> **What needs to be done**: Only the lines of the data below from the one with "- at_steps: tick" through the one with "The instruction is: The" are wanted. Repeat them exactly.

<<<<

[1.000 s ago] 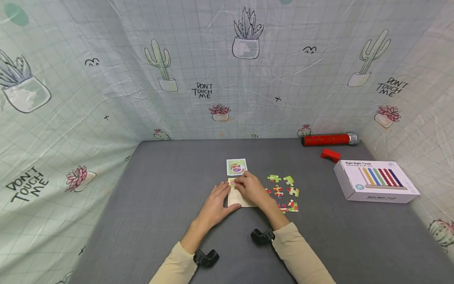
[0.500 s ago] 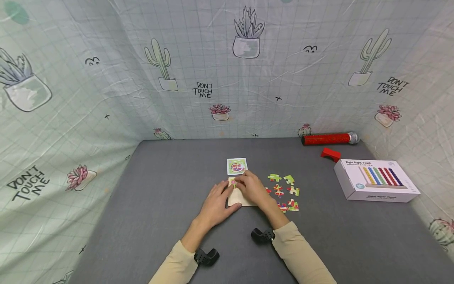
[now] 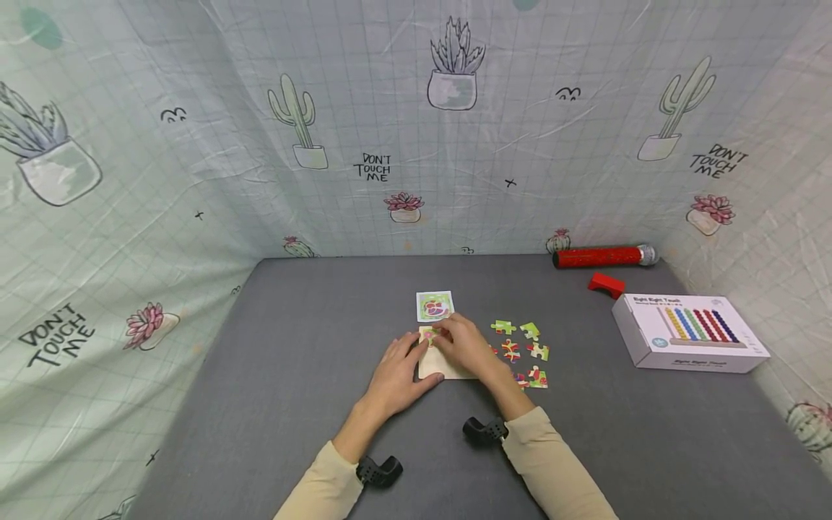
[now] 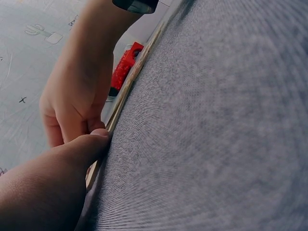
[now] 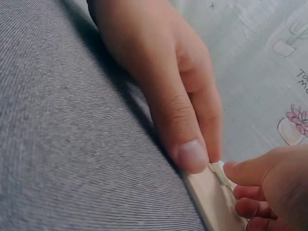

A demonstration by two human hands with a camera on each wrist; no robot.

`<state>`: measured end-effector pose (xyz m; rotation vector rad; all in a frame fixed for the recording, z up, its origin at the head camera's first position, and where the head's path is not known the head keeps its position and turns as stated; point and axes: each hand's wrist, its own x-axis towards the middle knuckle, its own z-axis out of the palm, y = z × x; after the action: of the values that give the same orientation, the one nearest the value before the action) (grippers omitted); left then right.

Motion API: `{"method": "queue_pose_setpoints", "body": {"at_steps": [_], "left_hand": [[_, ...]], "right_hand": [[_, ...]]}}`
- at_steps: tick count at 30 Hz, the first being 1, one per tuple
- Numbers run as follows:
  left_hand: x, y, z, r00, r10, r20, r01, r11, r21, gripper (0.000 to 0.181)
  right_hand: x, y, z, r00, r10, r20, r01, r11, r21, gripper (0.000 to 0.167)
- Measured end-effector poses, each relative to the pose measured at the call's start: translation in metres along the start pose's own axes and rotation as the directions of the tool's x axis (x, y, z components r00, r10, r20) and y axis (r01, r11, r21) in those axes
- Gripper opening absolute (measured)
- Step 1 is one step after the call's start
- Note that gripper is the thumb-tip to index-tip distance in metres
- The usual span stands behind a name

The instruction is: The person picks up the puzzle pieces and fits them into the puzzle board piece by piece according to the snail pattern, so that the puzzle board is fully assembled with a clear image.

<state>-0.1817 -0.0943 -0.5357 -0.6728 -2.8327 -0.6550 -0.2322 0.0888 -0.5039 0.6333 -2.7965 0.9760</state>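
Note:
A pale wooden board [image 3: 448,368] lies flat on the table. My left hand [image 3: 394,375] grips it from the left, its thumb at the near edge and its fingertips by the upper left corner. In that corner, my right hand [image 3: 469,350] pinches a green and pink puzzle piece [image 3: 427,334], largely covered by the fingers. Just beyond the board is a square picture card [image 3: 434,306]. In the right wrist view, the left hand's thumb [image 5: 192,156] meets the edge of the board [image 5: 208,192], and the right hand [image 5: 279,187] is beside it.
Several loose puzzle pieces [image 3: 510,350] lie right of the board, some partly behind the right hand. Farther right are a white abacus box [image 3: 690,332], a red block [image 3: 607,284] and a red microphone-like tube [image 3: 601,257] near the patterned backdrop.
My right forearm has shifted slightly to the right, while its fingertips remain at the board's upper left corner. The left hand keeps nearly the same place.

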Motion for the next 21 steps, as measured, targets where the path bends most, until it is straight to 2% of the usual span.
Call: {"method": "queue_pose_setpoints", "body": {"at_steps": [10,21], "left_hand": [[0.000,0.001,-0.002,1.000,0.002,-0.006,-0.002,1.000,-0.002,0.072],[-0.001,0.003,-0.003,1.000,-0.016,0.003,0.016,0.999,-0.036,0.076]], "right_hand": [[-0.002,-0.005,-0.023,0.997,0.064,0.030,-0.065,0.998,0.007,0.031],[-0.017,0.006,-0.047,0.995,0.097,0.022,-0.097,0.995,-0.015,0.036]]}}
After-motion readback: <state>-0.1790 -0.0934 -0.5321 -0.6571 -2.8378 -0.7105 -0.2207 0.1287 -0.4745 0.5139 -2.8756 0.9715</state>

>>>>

> **Output for this exercise**:
- at_steps: tick count at 30 Hz, the first being 1, one per tuple
- Numbers run as follows:
  left_hand: x, y, z, r00, r10, r20, r01, r11, r21, gripper (0.000 to 0.181)
  right_hand: x, y, z, r00, r10, r20, r01, r11, r21, gripper (0.000 to 0.167)
- Measured end-effector poses, each relative to the pose measured at the call's start: translation in metres along the start pose's own axes and rotation as the directions of the tool's x axis (x, y, z components r00, r10, r20) and y axis (r01, r11, r21) in those axes
- Gripper opening absolute (measured)
- Step 1 is one step after the call's start
- Note that gripper is the thumb-tip to index-tip distance in metres
- The usual span stands behind a name

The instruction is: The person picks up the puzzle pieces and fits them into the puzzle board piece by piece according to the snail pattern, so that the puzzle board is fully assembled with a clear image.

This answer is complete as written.